*TASK:* The lines wanted are those in the data below that include "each".

*DATA SHOWN:*
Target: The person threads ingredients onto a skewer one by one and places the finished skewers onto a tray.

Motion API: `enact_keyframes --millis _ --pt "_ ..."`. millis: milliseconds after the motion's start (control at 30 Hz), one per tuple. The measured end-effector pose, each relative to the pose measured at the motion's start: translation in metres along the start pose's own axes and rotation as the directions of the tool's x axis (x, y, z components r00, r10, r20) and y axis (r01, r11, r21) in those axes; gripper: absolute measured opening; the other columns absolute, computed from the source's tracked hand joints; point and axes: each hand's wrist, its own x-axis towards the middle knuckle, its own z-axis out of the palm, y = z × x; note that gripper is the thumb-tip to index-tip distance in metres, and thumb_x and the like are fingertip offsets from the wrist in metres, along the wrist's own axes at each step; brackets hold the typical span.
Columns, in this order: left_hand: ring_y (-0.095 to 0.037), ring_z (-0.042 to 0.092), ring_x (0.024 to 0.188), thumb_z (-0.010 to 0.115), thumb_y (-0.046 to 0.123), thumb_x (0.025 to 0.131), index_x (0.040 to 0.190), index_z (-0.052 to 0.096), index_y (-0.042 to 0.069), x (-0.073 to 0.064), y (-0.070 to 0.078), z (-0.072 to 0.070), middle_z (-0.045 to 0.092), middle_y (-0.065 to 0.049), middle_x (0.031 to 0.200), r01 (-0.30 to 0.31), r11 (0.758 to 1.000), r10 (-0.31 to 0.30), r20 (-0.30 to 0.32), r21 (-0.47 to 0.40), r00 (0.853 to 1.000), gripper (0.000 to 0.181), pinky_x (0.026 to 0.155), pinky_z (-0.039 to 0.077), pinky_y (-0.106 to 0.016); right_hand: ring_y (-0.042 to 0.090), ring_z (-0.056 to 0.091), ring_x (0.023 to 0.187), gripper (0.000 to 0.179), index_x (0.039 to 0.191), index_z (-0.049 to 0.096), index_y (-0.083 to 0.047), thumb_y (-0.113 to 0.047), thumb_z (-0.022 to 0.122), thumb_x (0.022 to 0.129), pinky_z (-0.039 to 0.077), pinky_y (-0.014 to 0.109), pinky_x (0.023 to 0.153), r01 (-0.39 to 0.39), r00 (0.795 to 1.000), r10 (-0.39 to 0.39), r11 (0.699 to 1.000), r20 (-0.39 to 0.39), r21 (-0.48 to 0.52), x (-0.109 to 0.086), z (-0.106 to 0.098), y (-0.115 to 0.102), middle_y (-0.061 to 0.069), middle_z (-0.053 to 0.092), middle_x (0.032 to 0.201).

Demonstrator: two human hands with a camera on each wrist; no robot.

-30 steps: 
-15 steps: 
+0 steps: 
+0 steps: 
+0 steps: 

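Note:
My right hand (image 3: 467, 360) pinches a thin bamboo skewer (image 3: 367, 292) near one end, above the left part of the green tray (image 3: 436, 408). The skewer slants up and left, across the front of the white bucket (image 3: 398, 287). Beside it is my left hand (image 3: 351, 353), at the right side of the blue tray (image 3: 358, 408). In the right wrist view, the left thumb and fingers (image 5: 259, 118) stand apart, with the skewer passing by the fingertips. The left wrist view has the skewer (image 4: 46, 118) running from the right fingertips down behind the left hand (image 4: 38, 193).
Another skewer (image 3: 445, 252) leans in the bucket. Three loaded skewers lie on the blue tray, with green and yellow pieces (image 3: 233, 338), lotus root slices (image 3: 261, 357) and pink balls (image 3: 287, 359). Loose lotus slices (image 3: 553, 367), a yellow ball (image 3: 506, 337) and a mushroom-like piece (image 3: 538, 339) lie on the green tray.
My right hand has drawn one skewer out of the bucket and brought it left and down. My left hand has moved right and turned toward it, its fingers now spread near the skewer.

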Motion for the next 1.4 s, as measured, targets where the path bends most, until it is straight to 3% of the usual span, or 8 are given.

*OUTPUT OF THE TASK:*
Motion API: `enact_keyframes --millis _ --pt "_ ..."`. millis: milliseconds after the motion's start (control at 30 Hz), one per tuple. The measured end-effector pose, each relative to the pose measured at the motion's start: translation in metres along the start pose's own axes and rotation as the directions of the tool's x axis (x, y, z components r00, r10, r20) and y axis (r01, r11, r21) in those axes; gripper: absolute measured opening; the other columns absolute, computed from the source's tracked hand joints; point and axes: each hand's wrist, its own x-axis towards the middle knuckle, its own z-axis out of the palm, y = z × x; note that gripper is the thumb-tip to index-tip distance in metres, and thumb_x and the like are fingertip offsets from the wrist in metres, along the wrist's own axes at each step; brackets hold the typical span.
Demonstrator: two human hands with a camera on each wrist; no robot.

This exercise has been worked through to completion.